This solution may address the issue of limited access to mental health services, but what if ChatGPT's automated chat provides an inaccurate diagnosis or downplays the patient's condition? This is what researchers Inbar Levkovich and Zaher El-Safty sought to understand.
It is estimated that 5-16% of adults in Europe and the United States are prescribed antidepressants each year, and the type of care a patient receives depends on the severity of depression. Primary care physicians take this into account, assessing symptoms and deciding whether the patient needs immediate treatment or referral to a specialist.
The researchers in the study argued that primary care physicians may struggle to adhere to guidelines that help distinguish between normal distress and legitimate anxiety or depression disorders.
In a previous study conducted in the United States, only 42% of patients diagnosed positively for depression by primary care physicians had received an accurate diagnosis, indicating that 58% of identified cases were false positives.
To see how ChatGPT would handle a similar situation, researchers input case models into the chatbot interface. These models are ideal experiments using diverse descriptions of individuals to extract beliefs, attitudes, or behaviors from the responder, which in this case was ChatGPT.
The models focused on patients seeking initial consultation for symptoms of sadness, sleep problems, and loss of appetite in the past three weeks. Both ChatGPT 3.5 and ChatGPT 4 were trained ten times on each model. The researchers then asked the chatbot, "What do you think a novice doctor should suggest in this situation?"

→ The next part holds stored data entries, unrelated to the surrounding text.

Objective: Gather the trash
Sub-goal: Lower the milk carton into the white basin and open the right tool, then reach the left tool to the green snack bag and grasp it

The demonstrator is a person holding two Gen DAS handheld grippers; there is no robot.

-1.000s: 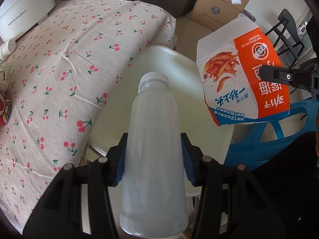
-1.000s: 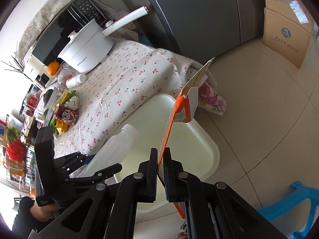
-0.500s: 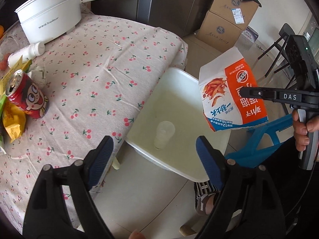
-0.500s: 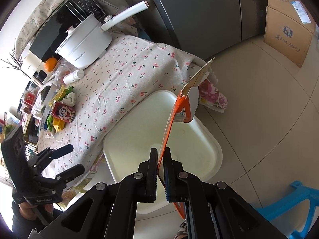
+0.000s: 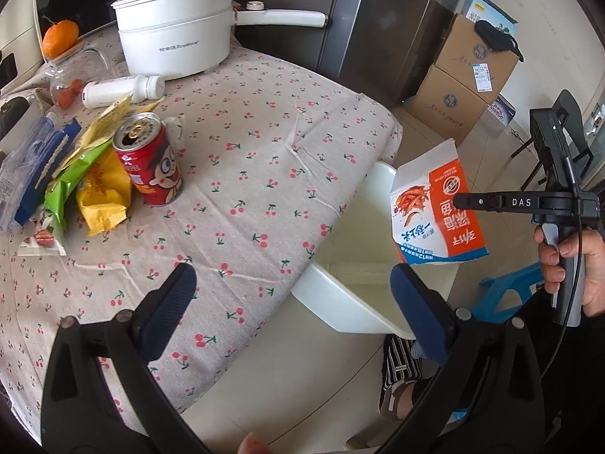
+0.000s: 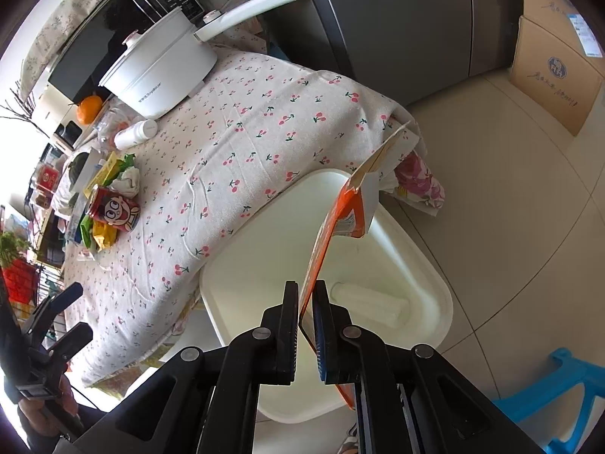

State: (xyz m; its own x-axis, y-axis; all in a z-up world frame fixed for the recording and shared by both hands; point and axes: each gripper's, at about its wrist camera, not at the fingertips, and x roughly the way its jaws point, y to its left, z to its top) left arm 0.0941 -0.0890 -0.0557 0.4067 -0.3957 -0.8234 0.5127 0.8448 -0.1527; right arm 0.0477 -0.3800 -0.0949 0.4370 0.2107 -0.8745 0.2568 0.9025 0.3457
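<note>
My right gripper [image 6: 305,295] is shut on a flattened orange and white carton [image 6: 336,223] and holds it over the white bin [image 6: 435,276]. The carton [image 5: 438,212] and the bin [image 5: 340,299] also show in the left wrist view. A clear plastic bottle [image 6: 368,304] lies in the bin. My left gripper [image 5: 293,295] is open and empty, above the table's near edge beside the bin. A red can [image 5: 149,159], yellow and green snack wrappers [image 5: 90,185] and a white bottle [image 5: 121,90] lie on the cherry-print tablecloth [image 5: 245,174].
A white electric pot [image 5: 177,38] with a long handle stands at the back of the table, with an orange [image 5: 59,38] beside it. Cardboard boxes [image 5: 465,75] stand by the fridge. A blue stool [image 6: 559,389] stands right of the bin.
My left gripper opened and let the clear bottle drop into the bin, then drew back and up over the table. My right gripper still holds the carton over the bin.
</note>
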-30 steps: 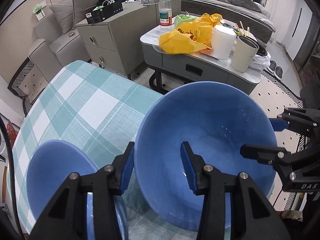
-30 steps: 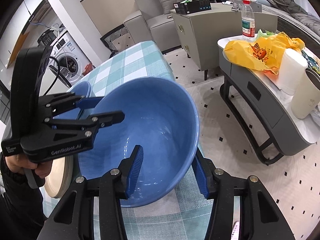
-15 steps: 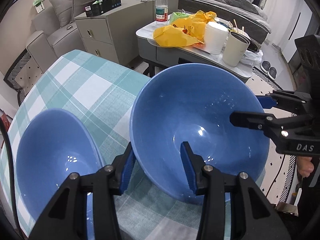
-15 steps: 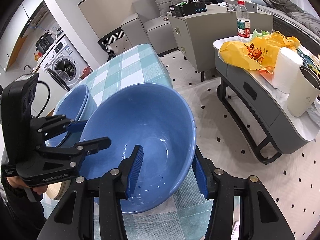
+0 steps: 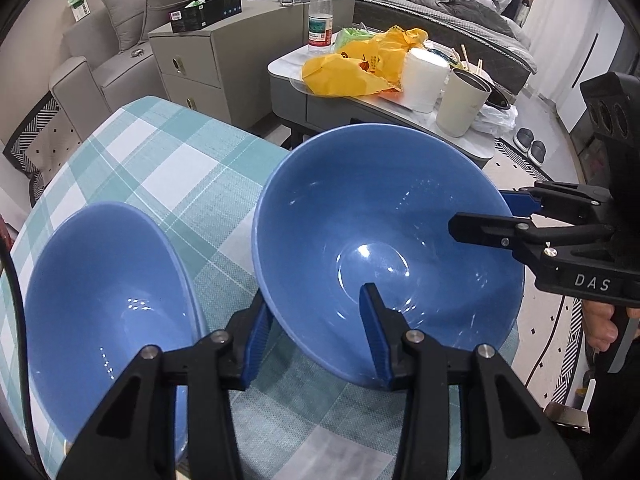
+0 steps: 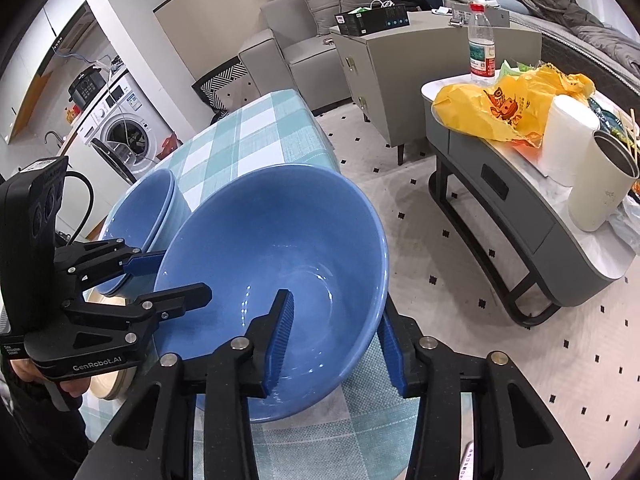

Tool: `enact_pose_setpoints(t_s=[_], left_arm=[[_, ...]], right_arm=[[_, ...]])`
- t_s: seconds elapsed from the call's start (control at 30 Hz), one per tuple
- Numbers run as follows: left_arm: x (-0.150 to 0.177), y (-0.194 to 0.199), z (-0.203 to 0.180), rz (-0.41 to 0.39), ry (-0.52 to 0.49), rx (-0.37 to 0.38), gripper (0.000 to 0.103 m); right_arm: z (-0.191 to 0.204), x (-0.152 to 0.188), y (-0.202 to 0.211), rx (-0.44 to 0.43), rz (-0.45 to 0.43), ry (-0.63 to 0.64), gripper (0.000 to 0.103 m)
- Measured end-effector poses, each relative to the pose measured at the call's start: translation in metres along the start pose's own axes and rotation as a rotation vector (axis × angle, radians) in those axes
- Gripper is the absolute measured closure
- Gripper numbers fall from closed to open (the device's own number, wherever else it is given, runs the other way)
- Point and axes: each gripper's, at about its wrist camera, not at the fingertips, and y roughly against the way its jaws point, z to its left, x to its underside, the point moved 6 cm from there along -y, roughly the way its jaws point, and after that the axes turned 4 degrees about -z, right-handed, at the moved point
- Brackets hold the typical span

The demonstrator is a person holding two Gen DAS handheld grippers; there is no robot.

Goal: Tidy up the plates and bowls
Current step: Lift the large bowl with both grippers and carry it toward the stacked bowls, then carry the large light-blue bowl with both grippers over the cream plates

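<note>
I hold the large glossy blue ceramic bowl (image 5: 384, 248) at frame centre in both wrist views, tilted, its lower edge close over the teal-and-white checked bench (image 5: 168, 168); whether it touches the cloth I cannot tell. The left gripper (image 5: 316, 336) straddles the near rim at lower centre of its view, one pad outside the wall and one inside, and its jaws have just been closing on that wall. The right gripper (image 6: 336, 340) straddles the rim on the opposite side, at lower centre of its own view, and has likewise just been closing; I judge both to be pinching the rim, though full pad contact is not clearly shown. A second stack of blue glossy bowls (image 5: 108, 312) sits at lower left of the left view, just beside the held bowl, and appears as two nested bowls in the right view. I judge the bowl to be rigid, moderately heavy, brittle and slippery on its glaze. Grasp the thin rim wall at two opposed points, as here. Keep the bowl level enough to prevent rotation in the pads, and avoid rim-to-rim impact when nesting.
</note>
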Motion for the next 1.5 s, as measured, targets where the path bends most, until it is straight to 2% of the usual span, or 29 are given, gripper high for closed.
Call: enact_pose_setpoints(t_s=[0.1, 0.13, 0.27, 0.83, 1.27, 1.5], left_arm=[[0.000, 0.000, 0.001, -0.001, 0.006, -0.004, 0.066], [-0.001, 0.000, 0.003, -0.004, 0.009, -0.010, 0.071], [-0.001, 0.000, 0.005, -0.011, 0.014, -0.017, 0.073], [-0.008, 0.006, 0.006, -0.053, 0.022, -0.037, 0.074], [-0.016, 0.020, 0.004, -0.097, 0.014, -0.057, 0.074], [-0.023, 0.035, 0.003, -0.143, 0.018, -0.074, 0.074]], right_arm=[[-0.001, 0.000, 0.000, 0.006, -0.002, -0.001, 0.062], [-0.001, 0.001, 0.000, 0.006, -0.004, -0.002, 0.063], [-0.002, 0.000, 0.002, 0.013, -0.021, 0.006, 0.064], [-0.005, -0.004, 0.005, 0.037, -0.038, 0.002, 0.075], [-0.002, -0.008, 0.015, 0.040, -0.064, 0.008, 0.076], [0.004, -0.018, 0.033, 0.041, -0.115, 0.027, 0.076]])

ChatGPT does not discriminate:
The results astonished the researchers. They found in their analysis that ChatGPT's treatment suggestions aligned with accepted guidelines for treating mild and severe depression.
Furthermore, unlike treatment suggestions from primary care physicians, ChatGPT's therapeutic recommendations were not influenced by gender or socioeconomic biases.
The researchers concluded that ChatGPT has the potential to improve decision-making for primary care physicians in treating depression. However, further research is needed to assess the effectiveness of this technology in dealing with severe cases, as well as potential risks and ethical issues that may arise from its use.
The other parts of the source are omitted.